Every entry must be printed again exactly, with nothing left out.

BEGIN

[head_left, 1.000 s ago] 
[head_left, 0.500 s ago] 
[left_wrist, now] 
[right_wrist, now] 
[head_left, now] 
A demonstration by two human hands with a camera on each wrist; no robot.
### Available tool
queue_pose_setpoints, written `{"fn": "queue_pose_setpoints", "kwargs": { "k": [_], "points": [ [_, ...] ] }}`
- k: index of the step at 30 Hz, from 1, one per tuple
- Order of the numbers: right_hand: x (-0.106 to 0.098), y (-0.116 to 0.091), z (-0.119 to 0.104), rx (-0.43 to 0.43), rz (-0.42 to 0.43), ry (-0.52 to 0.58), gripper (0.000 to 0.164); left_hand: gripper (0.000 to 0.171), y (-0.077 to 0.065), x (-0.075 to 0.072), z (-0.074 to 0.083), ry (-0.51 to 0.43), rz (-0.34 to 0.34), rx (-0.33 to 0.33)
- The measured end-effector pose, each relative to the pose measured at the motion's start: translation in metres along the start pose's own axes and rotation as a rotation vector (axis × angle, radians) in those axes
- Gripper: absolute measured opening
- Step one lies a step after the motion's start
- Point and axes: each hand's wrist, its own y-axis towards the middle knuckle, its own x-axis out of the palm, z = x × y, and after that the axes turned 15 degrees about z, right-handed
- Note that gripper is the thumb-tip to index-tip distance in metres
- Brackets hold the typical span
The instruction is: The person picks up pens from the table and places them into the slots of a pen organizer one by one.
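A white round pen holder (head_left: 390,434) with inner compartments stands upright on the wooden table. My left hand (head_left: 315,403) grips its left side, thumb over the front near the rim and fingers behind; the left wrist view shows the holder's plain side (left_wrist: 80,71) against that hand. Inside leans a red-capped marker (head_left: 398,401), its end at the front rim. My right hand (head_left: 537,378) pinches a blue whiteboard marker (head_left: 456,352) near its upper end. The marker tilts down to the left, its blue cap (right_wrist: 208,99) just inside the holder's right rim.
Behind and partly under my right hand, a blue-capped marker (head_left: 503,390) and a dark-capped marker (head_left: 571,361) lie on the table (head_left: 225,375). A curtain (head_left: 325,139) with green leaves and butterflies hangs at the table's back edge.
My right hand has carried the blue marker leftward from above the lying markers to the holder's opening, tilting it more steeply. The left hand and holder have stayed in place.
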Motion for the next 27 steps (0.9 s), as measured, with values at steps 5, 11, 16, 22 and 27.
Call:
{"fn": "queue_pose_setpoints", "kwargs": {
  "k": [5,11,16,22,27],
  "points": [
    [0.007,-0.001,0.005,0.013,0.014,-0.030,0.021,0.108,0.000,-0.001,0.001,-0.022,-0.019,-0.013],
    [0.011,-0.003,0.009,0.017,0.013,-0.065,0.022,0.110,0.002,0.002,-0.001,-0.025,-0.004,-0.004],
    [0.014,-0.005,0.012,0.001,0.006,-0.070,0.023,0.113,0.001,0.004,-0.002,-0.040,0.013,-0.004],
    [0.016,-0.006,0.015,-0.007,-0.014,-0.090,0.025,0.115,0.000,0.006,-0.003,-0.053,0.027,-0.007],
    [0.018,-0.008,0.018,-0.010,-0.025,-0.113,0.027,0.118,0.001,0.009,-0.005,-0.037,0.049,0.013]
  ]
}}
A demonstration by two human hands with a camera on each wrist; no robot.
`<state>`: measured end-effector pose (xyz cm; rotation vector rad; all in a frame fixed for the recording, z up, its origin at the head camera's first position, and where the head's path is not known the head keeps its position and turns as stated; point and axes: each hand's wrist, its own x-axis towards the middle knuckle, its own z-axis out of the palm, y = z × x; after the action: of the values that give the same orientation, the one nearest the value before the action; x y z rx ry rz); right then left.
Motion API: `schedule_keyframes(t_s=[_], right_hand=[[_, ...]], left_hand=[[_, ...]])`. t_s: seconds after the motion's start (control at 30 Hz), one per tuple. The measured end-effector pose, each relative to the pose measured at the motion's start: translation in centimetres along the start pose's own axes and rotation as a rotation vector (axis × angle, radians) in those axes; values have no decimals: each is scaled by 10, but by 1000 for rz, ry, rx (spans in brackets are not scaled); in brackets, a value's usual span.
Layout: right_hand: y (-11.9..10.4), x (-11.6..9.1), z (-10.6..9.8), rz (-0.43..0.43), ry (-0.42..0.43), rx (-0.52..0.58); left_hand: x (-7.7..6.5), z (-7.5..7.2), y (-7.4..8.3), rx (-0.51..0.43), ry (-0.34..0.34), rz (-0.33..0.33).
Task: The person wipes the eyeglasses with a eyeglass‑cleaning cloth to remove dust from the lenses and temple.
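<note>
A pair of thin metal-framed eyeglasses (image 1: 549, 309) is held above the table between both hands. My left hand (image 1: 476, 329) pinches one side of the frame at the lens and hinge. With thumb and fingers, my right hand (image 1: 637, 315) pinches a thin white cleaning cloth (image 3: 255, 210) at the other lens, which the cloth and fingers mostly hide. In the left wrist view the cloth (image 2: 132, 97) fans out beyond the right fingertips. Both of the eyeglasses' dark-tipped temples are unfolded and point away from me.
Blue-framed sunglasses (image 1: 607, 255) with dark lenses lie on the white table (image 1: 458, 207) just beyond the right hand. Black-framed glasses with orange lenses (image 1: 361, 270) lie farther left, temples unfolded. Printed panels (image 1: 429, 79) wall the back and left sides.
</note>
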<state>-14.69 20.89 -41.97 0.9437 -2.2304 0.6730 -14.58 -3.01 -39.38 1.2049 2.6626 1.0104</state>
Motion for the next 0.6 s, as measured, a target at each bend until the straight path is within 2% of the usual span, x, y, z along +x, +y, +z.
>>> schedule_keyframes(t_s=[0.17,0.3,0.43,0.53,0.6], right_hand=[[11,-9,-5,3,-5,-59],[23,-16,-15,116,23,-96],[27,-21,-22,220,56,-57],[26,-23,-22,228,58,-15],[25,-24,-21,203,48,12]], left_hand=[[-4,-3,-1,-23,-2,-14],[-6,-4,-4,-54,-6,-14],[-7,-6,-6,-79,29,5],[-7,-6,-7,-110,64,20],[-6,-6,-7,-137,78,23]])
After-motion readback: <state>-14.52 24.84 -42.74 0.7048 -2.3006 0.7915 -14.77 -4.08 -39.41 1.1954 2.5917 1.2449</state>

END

_Result of the task:_
[head_left, 1.000 s ago] 
[head_left, 0.500 s ago] 
[left_wrist, now] 
[right_wrist, now] 
[head_left, now] 
A demonstration by two human hands with a camera on each wrist; no robot.
### Available tool
queue_pose_setpoints, written `{"fn": "queue_pose_setpoints", "kwargs": { "k": [_], "points": [ [_, ...] ] }}`
- k: index of the step at 30 Hz, from 1, one per tuple
- Order of the numbers: right_hand: x (-0.106 to 0.098), y (-0.116 to 0.091), z (-0.119 to 0.104), rx (-0.43 to 0.43), rz (-0.42 to 0.43), ry (-0.52 to 0.58), gripper (0.000 to 0.164); left_hand: gripper (0.000 to 0.171), y (-0.077 to 0.065), x (-0.075 to 0.072), z (-0.074 to 0.083), ry (-0.51 to 0.43), rz (-0.34 to 0.34), rx (-0.33 to 0.33)
- The measured end-effector pose, each relative to the pose measured at the motion's start: translation in metres along the start pose's own axes and rotation as a rotation vector (axis × angle, radians) in those axes
- Gripper: absolute measured opening
- Step one lies a step after the motion's start
- Point and axes: each hand's wrist, its own y-axis towards the middle knuckle, its own x-axis out of the palm, z = x × y, and after that the axes turned 15 degrees about z, right-handed
- Note that gripper is the thumb-tip to index-tip distance in metres
- Brackets hold the typical span
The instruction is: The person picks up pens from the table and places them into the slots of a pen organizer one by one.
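A white round pen holder (head_left: 390,434) with inner compartments stands upright on the wooden table. My left hand (head_left: 315,403) grips its left side, thumb over the front near the rim and fingers behind; the left wrist view shows the holder's plain side (left_wrist: 80,71) against that hand. Inside leans a red-capped marker (head_left: 398,401), its end at the front rim. My right hand (head_left: 537,378) pinches a blue whiteboard marker (head_left: 456,352) near its upper end. The marker tilts down to the left, its blue cap (right_wrist: 208,99) just inside the holder's right rim.
Behind and partly under my right hand, a blue-capped marker (head_left: 503,390) and a dark-capped marker (head_left: 571,361) lie on the table (head_left: 225,375). A curtain (head_left: 325,139) with green leaves and butterflies hangs at the table's back edge.
My right hand has carried the blue marker leftward from above the lying markers to the holder's opening, tilting it more steeply. The left hand and holder have stayed in place.
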Motion for the next 27 steps (0.9 s), as measured, with values at steps 5, 11, 16, 22 and 27.
Call:
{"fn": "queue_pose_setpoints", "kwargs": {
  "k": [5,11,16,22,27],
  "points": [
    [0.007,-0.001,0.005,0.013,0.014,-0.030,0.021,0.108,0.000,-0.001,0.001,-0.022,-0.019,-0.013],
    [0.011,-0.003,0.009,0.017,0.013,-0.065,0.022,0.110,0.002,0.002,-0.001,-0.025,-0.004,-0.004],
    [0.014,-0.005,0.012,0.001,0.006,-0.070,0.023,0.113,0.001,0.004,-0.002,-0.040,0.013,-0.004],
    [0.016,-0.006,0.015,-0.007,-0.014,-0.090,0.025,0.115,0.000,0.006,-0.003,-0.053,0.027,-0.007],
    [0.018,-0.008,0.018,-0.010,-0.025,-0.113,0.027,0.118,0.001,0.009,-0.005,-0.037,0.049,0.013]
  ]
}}
A demonstration by two human hands with a camera on each wrist; no robot.
`<state>`: measured end-effector pose (xyz cm; rotation vector rad; all in a frame fixed for the recording, z up, its origin at the head camera's first position, and where the head's path is not known the head keeps its position and turns as stated; point and axes: each hand's wrist, its own x-axis towards the middle knuckle, its own z-axis out of the palm, y = z × x; after the action: of the values that give the same orientation, the one nearest the value before the action; x y z rx ry rz); right then left.
Motion API: `schedule_keyframes(t_s=[_], right_hand=[[_, ...]], left_hand=[[_, ...]])`. t_s: seconds after the motion's start (control at 30 Hz), one per tuple. The measured end-effector pose, each relative to the pose measured at the motion's start: translation in centimetres along the start pose's own axes and rotation as a rotation vector (axis × angle, radians) in those axes; values have no decimals: each is scaled by 10, but by 1000 for rz, ry, rx (spans in brackets are not scaled); in brackets, a value's usual span.
Layout: right_hand: y (-11.9..10.4), x (-11.6..9.1), z (-10.6..9.8), rz (-0.43..0.43), ry (-0.42..0.43), rx (-0.52..0.58); left_hand: x (-7.7..6.5), z (-7.5..7.2), y (-7.4..8.3), rx (-0.51..0.43), ry (-0.34..0.34), rz (-0.33..0.33).
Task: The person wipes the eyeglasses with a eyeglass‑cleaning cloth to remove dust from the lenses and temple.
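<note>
A pair of thin metal-framed eyeglasses (image 1: 549, 309) is held above the table between both hands. My left hand (image 1: 476, 329) pinches one side of the frame at the lens and hinge. With thumb and fingers, my right hand (image 1: 637, 315) pinches a thin white cleaning cloth (image 3: 255, 210) at the other lens, which the cloth and fingers mostly hide. In the left wrist view the cloth (image 2: 132, 97) fans out beyond the right fingertips. Both of the eyeglasses' dark-tipped temples are unfolded and point away from me.
Blue-framed sunglasses (image 1: 607, 255) with dark lenses lie on the white table (image 1: 458, 207) just beyond the right hand. Black-framed glasses with orange lenses (image 1: 361, 270) lie farther left, temples unfolded. Printed panels (image 1: 429, 79) wall the back and left sides.
</note>
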<state>-14.69 20.89 -41.97 0.9437 -2.2304 0.6730 -14.58 -3.01 -39.38 1.2049 2.6626 1.0104</state>
Motion for the next 0.6 s, as measured, a target at each bend until the straight path is within 2% of the usual span, x, y, z along +x, +y, +z.
>>> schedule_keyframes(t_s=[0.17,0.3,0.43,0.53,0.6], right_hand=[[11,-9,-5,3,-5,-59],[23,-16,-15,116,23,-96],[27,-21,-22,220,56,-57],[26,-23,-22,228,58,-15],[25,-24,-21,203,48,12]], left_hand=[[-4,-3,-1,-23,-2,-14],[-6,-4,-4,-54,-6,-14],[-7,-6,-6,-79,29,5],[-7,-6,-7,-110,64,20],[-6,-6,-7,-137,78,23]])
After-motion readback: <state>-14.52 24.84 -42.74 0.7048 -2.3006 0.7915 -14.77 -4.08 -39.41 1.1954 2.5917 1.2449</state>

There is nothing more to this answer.